Hungary’s economic growth is likely to slow from 3.6% last year to “a still respectable” 2.5% or so this year and next, the European Bank for Reconstruction and Development (EBRD) said. One-offs such as the rapid disbursement of EU funds will no longer boost Hungarian growth, EBRD said in its latest report.
The EBRD bumped up its growth projection for 2015 by 0.2 percentage points compared with its January forecast. It now expects 2.3% growth in 2016. These growth rates are still in excess of estimates for trend growth, given a history of weak investment, it added.
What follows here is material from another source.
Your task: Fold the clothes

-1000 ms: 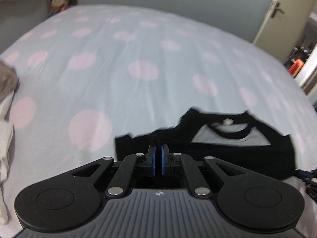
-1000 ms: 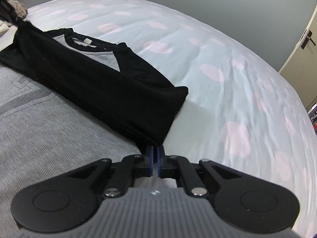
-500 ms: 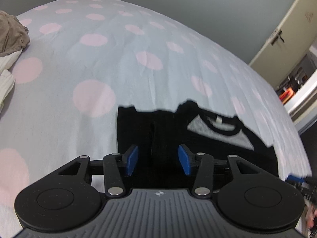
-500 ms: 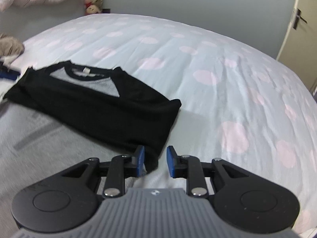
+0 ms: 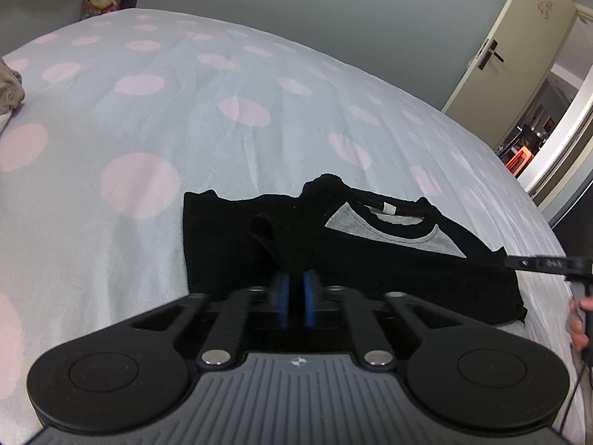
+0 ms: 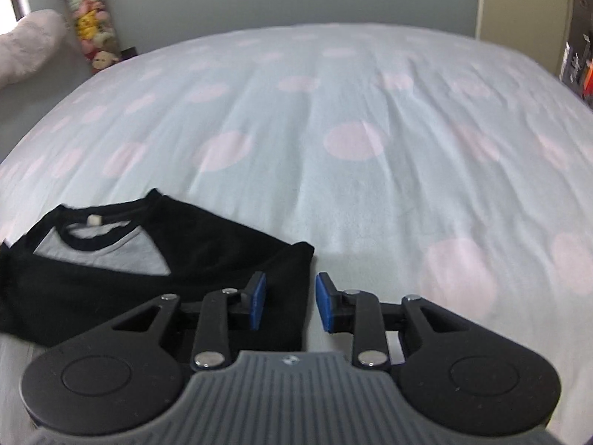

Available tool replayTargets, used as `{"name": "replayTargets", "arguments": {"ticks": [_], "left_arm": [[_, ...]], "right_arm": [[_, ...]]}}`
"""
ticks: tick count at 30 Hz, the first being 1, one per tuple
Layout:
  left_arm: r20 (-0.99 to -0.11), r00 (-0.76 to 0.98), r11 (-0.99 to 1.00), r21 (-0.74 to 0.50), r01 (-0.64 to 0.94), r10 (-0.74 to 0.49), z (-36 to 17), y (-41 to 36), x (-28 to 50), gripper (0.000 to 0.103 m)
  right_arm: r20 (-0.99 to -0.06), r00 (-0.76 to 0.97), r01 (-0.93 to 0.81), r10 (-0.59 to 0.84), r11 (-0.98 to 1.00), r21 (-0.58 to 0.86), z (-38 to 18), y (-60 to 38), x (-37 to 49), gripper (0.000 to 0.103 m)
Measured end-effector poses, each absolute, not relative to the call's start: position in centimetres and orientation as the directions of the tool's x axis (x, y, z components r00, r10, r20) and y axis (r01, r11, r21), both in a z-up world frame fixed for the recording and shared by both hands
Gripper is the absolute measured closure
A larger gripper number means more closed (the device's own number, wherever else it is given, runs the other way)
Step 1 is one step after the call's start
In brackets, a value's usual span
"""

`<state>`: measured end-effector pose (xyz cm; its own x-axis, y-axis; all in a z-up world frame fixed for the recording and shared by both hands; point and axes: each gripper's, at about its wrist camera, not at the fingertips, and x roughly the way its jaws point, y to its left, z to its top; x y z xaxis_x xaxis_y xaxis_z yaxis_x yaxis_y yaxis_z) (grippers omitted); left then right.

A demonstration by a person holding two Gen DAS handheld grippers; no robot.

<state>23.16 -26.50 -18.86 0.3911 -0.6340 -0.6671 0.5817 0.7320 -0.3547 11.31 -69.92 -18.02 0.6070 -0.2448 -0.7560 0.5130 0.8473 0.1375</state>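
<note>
- The step in hand looks like a mid-fold re-grip: the black shirt (image 5: 333, 256) lies on the bed, already narrowed into a flat band, with its grey chest panel (image 6: 107, 252) and white neck label (image 5: 389, 207) facing up.
- The left gripper (image 5: 295, 298) points down at the shirt's near edge; its blue pads stand nearly together with a thin fold of black cloth apparently pinched between them, though where pad meets cloth is dark and hard to read.
- The right gripper (image 6: 289, 302) has its jaws opening; nothing is clamped; the shirt's right-hand corner lies under and between the open pads, with bare sheet beneath the right pad.
- From the left gripper, the shirt spreads ahead and to the right; from the right gripper, it lies ahead and to the left.
- The next move probably calls for the right gripper to find a fresh hold on that corner or hem, so both ends can be lifted evenly; a lone pull from the left would likely skew the band.
- The shirt is soft matt knit with a ribbed black collar; a small loop of cloth (image 5: 261, 224) puckers up ahead of the left pads; the bedsheet (image 6: 352, 193) is pale blue with pink dots, smooth, faintly creased.
</note>
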Motion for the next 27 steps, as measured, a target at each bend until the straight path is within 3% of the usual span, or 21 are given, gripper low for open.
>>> {"name": "replayTargets", "arguments": {"ticks": [1,3,10,13,14,15,18,20,25,27], "left_arm": [[-0.665,0.385,0.729,-0.366,0.579,-0.639,-18.5,-26.3,23.3,0.100],[-0.674,0.386,0.739,-0.365,0.567,-0.630,-17.6,-25.9,23.6,0.101],[-0.771,0.342,0.801,-0.339,0.493,-0.537,-19.5,-24.9,25.0,0.101],[-0.773,0.340,0.800,-0.336,0.498,-0.536,-19.6,-24.8,25.0,0.097],[-0.766,0.348,0.798,-0.335,0.501,-0.540,-19.3,-24.7,24.9,0.090],[-0.762,0.357,0.799,-0.333,0.500,-0.541,-19.0,-24.4,24.9,0.082],[-0.767,0.368,0.810,-0.320,0.491,-0.526,-18.2,-23.7,24.3,0.066],[-0.778,0.353,0.812,-0.322,0.488,-0.520,-17.8,-23.1,23.7,0.061],[-0.814,0.228,0.803,-0.405,0.437,-0.534,-18.1,-21.1,21.5,0.057],[-0.837,0.174,0.806,-0.411,0.427,-0.519,-18.4,-20.4,20.2,0.056]], "right_arm": [[-0.755,0.609,0.519,-0.242,0.841,0.149,-18.3,-70.2,11.6,0.072],[-0.750,0.617,0.527,-0.239,0.833,0.167,-18.7,-70.6,11.8,0.098],[-0.744,0.619,0.541,-0.253,0.824,0.170,-19.7,-71.1,12.0,0.098],[-0.744,0.619,0.541,-0.252,0.823,0.171,-19.4,-71.2,11.6,0.091],[-0.740,0.621,0.543,-0.260,0.823,0.166,-19.1,-71.0,11.3,0.076],[-0.736,0.621,0.544,-0.270,0.825,0.156,-18.8,-70.8,10.9,0.069],[-0.735,0.620,0.519,-0.272,0.846,0.124,-17.9,-69.9,9.4,0.070],[-0.748,0.613,0.497,-0.255,0.860,0.114,-17.3,-69.1,8.1,0.070],[-0.809,0.569,0.437,-0.148,0.888,0.145,-16.3,-66.4,4.0,0.069],[-0.836,0.541,0.413,-0.095,0.895,0.165,-16.2,-65.1,2.2,0.064]]}}
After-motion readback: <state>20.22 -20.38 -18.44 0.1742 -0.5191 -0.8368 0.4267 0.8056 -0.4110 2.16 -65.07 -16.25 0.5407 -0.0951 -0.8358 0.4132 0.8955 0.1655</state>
In 2014, industrial output and export volumes grew markedly, up by 7.1% and 4%, respectively, though there was a clear slowdown late in the year and in the first quarter of 2015. Nevertheless, further gains in employment and strong real wage growth now underpin growth in domestic consumption, it said.
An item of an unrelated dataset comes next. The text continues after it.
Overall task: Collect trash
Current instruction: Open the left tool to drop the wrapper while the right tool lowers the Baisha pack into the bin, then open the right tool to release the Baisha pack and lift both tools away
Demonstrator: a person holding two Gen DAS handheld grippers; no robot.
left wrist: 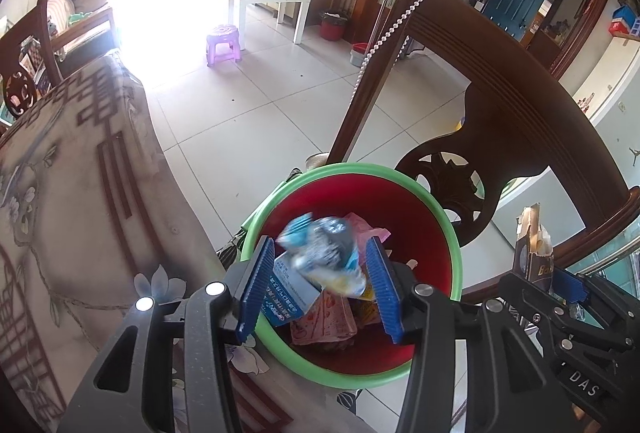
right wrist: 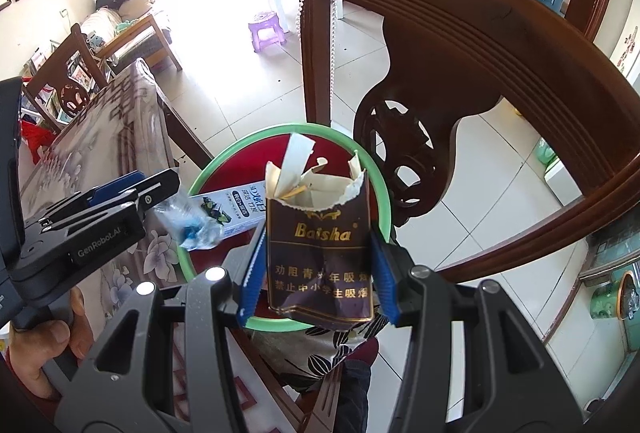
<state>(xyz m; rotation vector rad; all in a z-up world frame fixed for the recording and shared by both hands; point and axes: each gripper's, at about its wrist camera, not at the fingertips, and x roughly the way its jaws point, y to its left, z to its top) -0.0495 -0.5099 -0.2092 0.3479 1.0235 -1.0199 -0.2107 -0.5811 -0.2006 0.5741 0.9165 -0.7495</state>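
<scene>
left gripper [left wrist: 320, 285]: fingers spread, crumpled wrapper [left wrist: 324, 253] loose between, above bin [left wrist: 456, 265]
right gripper [right wrist: 316, 273]: clamping torn Baisha pack [right wrist: 320, 249], bin at 12 o'clock

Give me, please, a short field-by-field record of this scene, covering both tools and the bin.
left tool: open, above the bin; a blurred, crumpled wrapper sits loose between its fingers
right tool: shut on a torn-open Baisha cigarette pack, held upright
bin: red inside, green rim; holds a toothpaste box and other packets
beside bin: wooden chair
</scene>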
In the opinion of the Hungarian Economy Ministry the outlook of Hungary’s economic growth will even be better than predicted by the EBRD, as GDP growth will reach 3.1 percent in 2015. SME credit schemes and the low interest rate environment will also add to investment growth. The massive scaling back of funding in the EU will remain, but consumption will contribute to economic expansion, thanks to household disposable income growth, falling oil process and the refund of some HUF 1000bn for former forex borrowers. The economy ministry pointed out in its response to EBRD’s report that both the IMF and the European Commission had raised their growth projections for this year in their spring reports.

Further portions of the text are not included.